LA MORT D'ARTON
Le financier Arton a été trouvé mort, lundi matin, dans les bureaux qu'il occupait à Paris au n° 13 de la rue Laffitte, ayant son domicile privé loin du centre, boulevard Pereire. Il s'était suicidé en absorbant un poison violent.
Cet homme qui disparaît, à l'âge de cinquante-cinq ans, en laissant planer un mystère sur les motifs de son suicide, avait eu une existence fort accidentée. C'est, on le sait, de l'époque des scandales du Panama que datent sa célébrité et ses plus romanesques aventures, dont le récit défraya copieusement la chronique.
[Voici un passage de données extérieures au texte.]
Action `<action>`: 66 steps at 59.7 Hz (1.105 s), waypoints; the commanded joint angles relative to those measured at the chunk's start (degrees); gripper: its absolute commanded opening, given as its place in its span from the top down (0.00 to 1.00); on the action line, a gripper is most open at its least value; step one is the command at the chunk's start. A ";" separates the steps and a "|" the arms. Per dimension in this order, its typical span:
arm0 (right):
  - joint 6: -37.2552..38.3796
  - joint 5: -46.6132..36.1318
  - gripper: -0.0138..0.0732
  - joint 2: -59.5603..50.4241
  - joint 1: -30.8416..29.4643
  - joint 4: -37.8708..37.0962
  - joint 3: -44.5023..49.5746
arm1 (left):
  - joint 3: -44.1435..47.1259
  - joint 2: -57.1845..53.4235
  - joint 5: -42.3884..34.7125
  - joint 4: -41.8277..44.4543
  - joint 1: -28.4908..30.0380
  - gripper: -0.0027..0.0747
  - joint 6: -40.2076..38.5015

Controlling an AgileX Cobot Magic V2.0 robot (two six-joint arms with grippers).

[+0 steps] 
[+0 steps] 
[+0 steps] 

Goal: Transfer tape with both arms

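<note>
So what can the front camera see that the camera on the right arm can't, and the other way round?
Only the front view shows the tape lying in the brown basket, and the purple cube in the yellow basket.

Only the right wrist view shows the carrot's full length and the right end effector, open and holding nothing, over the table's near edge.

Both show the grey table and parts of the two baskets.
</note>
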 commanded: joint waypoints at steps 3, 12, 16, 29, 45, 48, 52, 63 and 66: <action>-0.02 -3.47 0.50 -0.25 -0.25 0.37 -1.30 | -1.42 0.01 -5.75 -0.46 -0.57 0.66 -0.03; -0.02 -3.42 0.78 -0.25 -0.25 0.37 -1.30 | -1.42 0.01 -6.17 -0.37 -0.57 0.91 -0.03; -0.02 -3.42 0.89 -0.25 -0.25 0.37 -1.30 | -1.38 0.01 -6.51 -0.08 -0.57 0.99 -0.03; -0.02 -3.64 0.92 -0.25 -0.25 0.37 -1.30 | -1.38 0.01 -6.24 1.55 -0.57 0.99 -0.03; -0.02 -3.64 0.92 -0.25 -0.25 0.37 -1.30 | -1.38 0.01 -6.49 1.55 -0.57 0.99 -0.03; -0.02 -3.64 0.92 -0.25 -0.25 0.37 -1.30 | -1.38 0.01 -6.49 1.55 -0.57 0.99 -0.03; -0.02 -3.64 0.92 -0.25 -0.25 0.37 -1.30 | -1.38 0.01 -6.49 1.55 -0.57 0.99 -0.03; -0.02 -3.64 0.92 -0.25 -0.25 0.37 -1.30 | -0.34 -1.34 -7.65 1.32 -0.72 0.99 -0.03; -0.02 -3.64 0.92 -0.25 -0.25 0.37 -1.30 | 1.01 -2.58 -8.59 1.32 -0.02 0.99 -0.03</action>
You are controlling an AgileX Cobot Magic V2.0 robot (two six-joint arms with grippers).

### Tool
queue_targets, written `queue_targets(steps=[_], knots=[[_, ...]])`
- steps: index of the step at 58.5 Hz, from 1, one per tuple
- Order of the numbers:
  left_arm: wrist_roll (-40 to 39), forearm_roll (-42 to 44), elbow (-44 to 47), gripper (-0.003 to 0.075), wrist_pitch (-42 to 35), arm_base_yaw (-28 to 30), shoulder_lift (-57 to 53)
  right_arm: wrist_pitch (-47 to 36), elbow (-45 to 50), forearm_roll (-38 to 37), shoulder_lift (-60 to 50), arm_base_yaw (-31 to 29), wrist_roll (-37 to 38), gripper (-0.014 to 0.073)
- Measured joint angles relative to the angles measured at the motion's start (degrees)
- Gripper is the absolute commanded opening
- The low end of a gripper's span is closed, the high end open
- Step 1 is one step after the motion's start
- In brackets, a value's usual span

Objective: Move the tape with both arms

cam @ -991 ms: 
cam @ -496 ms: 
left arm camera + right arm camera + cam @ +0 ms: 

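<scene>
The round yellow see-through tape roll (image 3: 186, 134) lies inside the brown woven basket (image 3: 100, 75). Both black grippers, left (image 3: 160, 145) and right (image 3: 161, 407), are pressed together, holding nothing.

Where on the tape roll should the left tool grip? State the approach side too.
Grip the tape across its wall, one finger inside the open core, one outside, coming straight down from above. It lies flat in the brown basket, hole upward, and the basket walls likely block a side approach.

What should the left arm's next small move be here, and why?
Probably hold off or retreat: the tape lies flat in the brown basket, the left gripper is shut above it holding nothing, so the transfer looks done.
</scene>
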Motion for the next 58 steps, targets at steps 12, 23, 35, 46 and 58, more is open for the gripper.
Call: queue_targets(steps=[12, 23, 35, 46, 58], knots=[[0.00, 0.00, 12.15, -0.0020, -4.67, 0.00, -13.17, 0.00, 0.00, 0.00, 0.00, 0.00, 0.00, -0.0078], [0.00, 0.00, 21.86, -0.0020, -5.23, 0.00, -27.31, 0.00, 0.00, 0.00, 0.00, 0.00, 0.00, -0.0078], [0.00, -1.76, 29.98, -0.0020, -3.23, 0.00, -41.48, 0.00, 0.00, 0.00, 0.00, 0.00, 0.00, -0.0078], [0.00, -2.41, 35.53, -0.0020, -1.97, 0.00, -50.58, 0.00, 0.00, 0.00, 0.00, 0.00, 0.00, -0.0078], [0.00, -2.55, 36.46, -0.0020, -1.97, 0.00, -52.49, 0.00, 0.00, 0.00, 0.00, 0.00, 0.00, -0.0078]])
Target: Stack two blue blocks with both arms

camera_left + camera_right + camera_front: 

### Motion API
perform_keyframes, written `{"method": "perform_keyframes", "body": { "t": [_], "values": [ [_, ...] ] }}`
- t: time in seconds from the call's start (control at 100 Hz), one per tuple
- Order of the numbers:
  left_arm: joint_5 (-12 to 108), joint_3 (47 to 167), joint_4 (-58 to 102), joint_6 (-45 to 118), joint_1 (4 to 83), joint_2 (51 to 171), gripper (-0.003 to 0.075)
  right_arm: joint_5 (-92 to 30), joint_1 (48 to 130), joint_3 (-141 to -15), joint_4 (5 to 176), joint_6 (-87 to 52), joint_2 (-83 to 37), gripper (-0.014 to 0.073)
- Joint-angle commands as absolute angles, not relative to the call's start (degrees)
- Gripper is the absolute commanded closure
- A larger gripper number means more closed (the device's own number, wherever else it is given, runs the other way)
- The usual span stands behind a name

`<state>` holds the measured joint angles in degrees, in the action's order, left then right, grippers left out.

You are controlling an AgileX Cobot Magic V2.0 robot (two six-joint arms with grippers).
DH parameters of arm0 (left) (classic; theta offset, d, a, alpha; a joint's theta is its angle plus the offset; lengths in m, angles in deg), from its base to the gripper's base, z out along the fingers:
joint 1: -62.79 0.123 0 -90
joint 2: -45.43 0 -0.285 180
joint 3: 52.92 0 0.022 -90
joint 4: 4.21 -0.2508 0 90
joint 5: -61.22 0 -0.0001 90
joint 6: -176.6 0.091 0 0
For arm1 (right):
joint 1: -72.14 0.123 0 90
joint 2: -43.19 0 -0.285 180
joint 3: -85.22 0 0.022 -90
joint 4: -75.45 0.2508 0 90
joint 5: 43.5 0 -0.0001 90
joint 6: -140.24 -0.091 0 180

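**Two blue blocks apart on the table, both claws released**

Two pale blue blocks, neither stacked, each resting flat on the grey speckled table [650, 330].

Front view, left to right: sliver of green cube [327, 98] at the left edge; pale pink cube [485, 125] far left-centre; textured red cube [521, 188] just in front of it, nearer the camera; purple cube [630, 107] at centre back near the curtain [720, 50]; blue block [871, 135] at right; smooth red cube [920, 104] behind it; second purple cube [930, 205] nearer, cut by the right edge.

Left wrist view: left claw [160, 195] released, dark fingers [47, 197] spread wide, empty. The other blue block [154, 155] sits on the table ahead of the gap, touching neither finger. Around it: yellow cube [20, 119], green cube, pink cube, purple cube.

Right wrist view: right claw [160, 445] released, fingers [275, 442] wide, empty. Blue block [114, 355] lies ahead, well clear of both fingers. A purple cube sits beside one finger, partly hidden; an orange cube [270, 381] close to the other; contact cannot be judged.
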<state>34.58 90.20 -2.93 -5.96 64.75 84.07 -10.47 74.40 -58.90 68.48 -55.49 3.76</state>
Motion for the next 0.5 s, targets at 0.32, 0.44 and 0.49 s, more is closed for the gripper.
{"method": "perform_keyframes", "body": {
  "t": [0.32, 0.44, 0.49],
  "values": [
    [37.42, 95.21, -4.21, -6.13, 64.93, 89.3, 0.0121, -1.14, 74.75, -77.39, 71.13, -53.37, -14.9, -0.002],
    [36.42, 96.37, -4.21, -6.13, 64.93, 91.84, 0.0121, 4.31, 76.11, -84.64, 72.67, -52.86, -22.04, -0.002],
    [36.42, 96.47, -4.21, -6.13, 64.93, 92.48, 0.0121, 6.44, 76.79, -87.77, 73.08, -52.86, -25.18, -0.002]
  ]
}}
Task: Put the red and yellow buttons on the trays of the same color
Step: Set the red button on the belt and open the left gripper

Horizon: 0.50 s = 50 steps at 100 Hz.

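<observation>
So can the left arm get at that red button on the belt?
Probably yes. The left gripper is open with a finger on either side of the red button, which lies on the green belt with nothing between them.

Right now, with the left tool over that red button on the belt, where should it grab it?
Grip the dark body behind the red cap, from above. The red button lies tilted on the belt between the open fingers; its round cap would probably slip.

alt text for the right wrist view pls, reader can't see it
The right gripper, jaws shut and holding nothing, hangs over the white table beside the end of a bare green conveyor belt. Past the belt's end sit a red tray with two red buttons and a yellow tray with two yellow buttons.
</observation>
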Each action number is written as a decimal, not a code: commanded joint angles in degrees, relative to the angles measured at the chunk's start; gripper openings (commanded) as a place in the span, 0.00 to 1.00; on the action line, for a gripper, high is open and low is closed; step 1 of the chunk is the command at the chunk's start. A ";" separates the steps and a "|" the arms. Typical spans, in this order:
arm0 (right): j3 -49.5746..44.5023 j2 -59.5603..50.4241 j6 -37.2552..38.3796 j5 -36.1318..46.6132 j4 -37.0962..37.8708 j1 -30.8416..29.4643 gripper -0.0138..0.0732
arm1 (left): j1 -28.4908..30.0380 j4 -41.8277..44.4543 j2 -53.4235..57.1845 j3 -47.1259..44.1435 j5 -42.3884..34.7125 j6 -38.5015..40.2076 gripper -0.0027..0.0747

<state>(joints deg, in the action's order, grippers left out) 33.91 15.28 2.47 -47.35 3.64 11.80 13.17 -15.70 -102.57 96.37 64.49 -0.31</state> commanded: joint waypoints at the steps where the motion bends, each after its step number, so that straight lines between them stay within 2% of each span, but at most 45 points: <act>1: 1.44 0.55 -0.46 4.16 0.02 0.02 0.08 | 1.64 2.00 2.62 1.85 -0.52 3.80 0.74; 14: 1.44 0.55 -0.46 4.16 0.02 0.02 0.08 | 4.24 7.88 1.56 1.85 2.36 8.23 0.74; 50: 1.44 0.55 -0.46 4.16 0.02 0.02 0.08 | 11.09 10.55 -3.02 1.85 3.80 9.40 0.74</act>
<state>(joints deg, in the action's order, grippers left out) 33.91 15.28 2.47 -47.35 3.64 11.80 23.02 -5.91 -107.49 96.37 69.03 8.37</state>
Son métier d'acheteur de consciences exercé avec la sereine bonhomie de l'inconscience; son rôle de corrupteur des parlementaires, son carnet de chèques tentateur, sa fameuse liste des «cent-quatre», qu'on ne connut jamais; sa fuite, son odyssée légendaire à travers le monde, pendant plusieurs années, la chasse longtemps vaine des plus fins limiers de la police lancés sur sa piste, l'«entrevue de Venise», la découverte du fugitif à Londres, en 1895, sous le masque fallacieux d'un marchand de thé; son extradition, mais accordée seulement pour des actes délictueux commis au préjudice de la Société de la Dynamite; sa condamnation à cinq ans de prison par la cour d'assises, son séjour de quinze mois à l'hôpital Saint-Louis; enfin, la remise gracieuse d'une partie de sa peine,--autant de faits appartenant à l'histoire contemporaine.
Arton, qui s'appelait en réalité Aaron, recourut d'ailleurs plus d'une fois aux pseudonymes pour compléter ses divers avatars; au cours de ses pérégrinations européennes, il prit successivement les noms de Debenham et de Henri Newman; ces derniers temps, il se donnait, dans un certain monde, celui de «M. de G...», emprunté à une personne de ses amies, et--le trait est assez piquant--c'est sous ce nom qu'il avait fait faire, au Jardin de Paris, la photographie reproduite ici.
Malgré ses malheurs, comme le personnage de Daudet, il «ne renonçait pas»: depuis six ans, il avait recommencé à brasser des affaires; mais l'astre avait perdu son éclat de naguère et même était devenu si nébuleux que le public pouvait croire à son éclipse totale.
Presque oublié, on s'aperçoit qu'il existait encore, en apprenant qu'il vient de s'éteindre d'une façon mystérieuse.